Adapun beberapa kasus yang dapat menggambarkan perjuangan perempuan menurut feminisme eksistensial di ranah domestik; Dalam ruang rumah tangga dimana perempuan yang merasa dianiaya suaminya agar memiliki pilihan bebas untuk melawan perlakuan suaminya atau menggugat perceraian.

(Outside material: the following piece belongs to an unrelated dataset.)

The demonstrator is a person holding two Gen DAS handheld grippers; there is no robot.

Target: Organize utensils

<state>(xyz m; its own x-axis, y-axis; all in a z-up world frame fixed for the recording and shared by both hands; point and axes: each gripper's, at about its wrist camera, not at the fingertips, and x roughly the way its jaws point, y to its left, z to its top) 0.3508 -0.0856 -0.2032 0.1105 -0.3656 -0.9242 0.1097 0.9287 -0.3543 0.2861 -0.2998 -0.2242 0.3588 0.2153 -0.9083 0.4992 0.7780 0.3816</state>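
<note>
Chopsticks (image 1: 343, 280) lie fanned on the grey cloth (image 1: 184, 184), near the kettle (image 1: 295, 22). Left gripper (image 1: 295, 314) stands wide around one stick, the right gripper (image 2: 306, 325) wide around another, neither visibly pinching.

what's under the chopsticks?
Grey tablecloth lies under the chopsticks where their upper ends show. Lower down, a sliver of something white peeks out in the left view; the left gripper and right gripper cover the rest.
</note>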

Sedangkan pada perempuan di ruang kerja yang memiliki masalah dengan rekan laki-lakinya dan merasa dilecehkan dapat melawan langsung dengan keberaniannya secara tatap muka. Pada akhirnya, perjuangan feminisme eksistensial menurut Beauvoir di ranah domestik adalah agar perempuan tidak menjadi perempuan narsis, dalam cinta, dan mistis.
Perempuan pun dapat memilih untuk menjadi pelacur maupun hetaria. Meskipun di satu sisi mereka merupakan objek dan sebagai liyan yang dieksploitasi, di sisi lain mereka merupakan suatu subjek yang mengeksploitasi. Mereka melacurkan dirinya bukan untuk uang saja, tetapi juga untuk penghargaan yang mereka dapatkan atas keliyanan-nya. Apabila perempuan semakin terbelenggu dengan keliyanan dalam dirinya, perempuan pun memiliki pilihan bebas untuk melanjutkan hidupnya meski harus menerima konsekuensi ‘disakiti’ atau ‘diremehkan’ oleh laki-laki.
Di sisi lain, perempuan sebaiknya memiliki keberanian untuk melawan penindasan yang dialaminya secara individu dengan tatap muka. Bahkan perempuan juga memiliki pilihan terakhirnya yaitu bunuh diri karena dalam eksistensialisme, “manusia adalah kebebasan itu sendiri”. Begitu pula dalam feminisme eksistensial, bahwa menjadi bebas adalah bentuk dari subjektivitas.
Sumber Rujukan
Fakih, Mansour. 1999. Analisis Gender & Transformasi Sosial. Yogyakarta: Pustaka Pelajar
Rueda, Marisa., Marta Rodrigues, & Susan Alice Watkins. 2007. Feminisme untuk Pemula. Yogyakarta: Resist Book.
Losco, Joseph & Leonard Williams. 2005. Political Theory, Kajian Klasik dan Kontemporer. (Haris Munandar, Penerjemah). Jakarta: Rajagrafindo Persada.
Beauvoir, Simone de. 2016. Second Sex: Fakta dan Mitos. (Toni B. Febrianto, Penerjemah). Yogyakarta: Narasi.
Ritzer, George. 2014. Teori Sosiologi dari Sosiologi Klasik sampai Perkembangan Terakhir Postmodern. Yogyakarta: Pustaka Pelajar.
Tong, Rosmarie Putnam. 1998. Feminist Thought: Pengantar paling Komprehensif kepada Arus Utama Pemikiran Feminis. Yogyakarta: Jalasutra.